**Work item:**
Using the listing below, retype exactly the lines starting at the one with "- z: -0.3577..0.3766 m" and ending at the one with "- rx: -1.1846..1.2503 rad", and include both.

**Dataset excerpt:**
-------
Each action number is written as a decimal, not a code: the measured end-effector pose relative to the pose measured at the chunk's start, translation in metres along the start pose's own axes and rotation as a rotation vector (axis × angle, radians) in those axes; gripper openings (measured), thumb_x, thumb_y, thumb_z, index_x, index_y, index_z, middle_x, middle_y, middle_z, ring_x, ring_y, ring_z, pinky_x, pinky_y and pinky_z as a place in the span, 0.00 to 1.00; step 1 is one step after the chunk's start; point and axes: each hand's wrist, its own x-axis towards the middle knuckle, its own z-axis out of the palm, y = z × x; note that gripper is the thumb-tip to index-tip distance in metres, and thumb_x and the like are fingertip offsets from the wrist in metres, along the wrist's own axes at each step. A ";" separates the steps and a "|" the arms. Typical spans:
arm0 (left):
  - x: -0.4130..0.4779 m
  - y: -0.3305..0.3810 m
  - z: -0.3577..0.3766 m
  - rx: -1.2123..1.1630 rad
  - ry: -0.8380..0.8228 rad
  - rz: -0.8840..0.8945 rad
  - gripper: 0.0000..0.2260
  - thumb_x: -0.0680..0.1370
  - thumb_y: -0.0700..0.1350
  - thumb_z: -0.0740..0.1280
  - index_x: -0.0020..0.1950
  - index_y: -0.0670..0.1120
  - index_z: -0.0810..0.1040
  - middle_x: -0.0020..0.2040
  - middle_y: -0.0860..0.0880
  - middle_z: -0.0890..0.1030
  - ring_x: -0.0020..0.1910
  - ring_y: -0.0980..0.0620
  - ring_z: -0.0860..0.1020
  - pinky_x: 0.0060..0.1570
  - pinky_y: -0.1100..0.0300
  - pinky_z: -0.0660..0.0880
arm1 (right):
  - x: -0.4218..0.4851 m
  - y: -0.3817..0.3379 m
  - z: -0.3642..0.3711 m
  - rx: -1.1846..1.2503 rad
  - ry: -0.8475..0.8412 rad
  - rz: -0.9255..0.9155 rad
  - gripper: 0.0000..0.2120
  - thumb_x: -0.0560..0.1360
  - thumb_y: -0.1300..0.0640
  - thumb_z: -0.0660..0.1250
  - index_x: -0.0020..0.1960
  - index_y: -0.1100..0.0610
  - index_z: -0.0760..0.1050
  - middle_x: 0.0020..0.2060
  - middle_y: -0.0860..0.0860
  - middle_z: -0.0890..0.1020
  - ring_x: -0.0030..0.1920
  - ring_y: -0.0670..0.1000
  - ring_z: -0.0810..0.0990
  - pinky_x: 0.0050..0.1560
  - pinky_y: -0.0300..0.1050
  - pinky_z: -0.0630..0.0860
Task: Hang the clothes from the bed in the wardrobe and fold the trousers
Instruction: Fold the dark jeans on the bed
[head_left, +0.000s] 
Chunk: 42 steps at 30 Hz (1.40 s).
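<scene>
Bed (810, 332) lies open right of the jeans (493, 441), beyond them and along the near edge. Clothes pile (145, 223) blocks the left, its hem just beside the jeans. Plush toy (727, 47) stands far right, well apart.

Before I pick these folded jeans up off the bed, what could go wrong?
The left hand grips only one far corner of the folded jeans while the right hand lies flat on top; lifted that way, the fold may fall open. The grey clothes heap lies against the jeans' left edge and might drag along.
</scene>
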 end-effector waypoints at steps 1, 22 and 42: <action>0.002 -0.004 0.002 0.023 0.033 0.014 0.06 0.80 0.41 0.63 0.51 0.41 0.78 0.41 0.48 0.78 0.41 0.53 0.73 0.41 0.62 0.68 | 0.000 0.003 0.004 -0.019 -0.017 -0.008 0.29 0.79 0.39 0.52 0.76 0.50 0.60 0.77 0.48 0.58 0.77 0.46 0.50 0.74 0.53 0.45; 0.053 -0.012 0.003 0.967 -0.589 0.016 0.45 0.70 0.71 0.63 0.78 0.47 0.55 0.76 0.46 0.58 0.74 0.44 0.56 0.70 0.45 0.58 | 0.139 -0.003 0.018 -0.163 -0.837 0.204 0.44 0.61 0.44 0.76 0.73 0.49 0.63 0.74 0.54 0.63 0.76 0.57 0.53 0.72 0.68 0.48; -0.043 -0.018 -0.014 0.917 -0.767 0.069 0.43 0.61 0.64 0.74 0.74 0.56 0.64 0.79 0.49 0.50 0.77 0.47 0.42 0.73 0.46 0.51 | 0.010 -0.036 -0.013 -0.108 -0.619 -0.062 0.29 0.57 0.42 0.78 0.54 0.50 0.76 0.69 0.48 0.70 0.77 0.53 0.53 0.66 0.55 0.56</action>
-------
**Answer section:**
  - z: -0.3577..0.3766 m
  - rx: -1.2123..1.1630 rad
  - ry: -0.8380..0.8228 rad
  - rz: -0.8840..0.8945 rad
  - gripper: 0.0000..0.2260
  - thumb_x: -0.0680..0.1370
  - thumb_y: -0.0700..0.1350
  - thumb_z: -0.0740..0.1280
  - index_x: -0.0020..0.1950
  - index_y: -0.0670..0.1120
  - index_z: -0.0810..0.1040
  - middle_x: -0.0020..0.2040
  - middle_y: -0.0860..0.0880
  - middle_z: -0.0890..0.1030
  - ring_x: -0.0020..0.1910
  - ring_y: -0.0980..0.0620
  - ring_z: -0.0860..0.1020
  - pinky_x: 0.0060..0.1570
  - pinky_y: -0.1100..0.0300
  - pinky_z: -0.0660..0.0880
arm1 (right):
  - x: -0.4218..0.4851 m
  - y: -0.3817..0.3379 m
  - z: -0.3642..0.3711 m
  - rx: -1.1846..1.2503 rad

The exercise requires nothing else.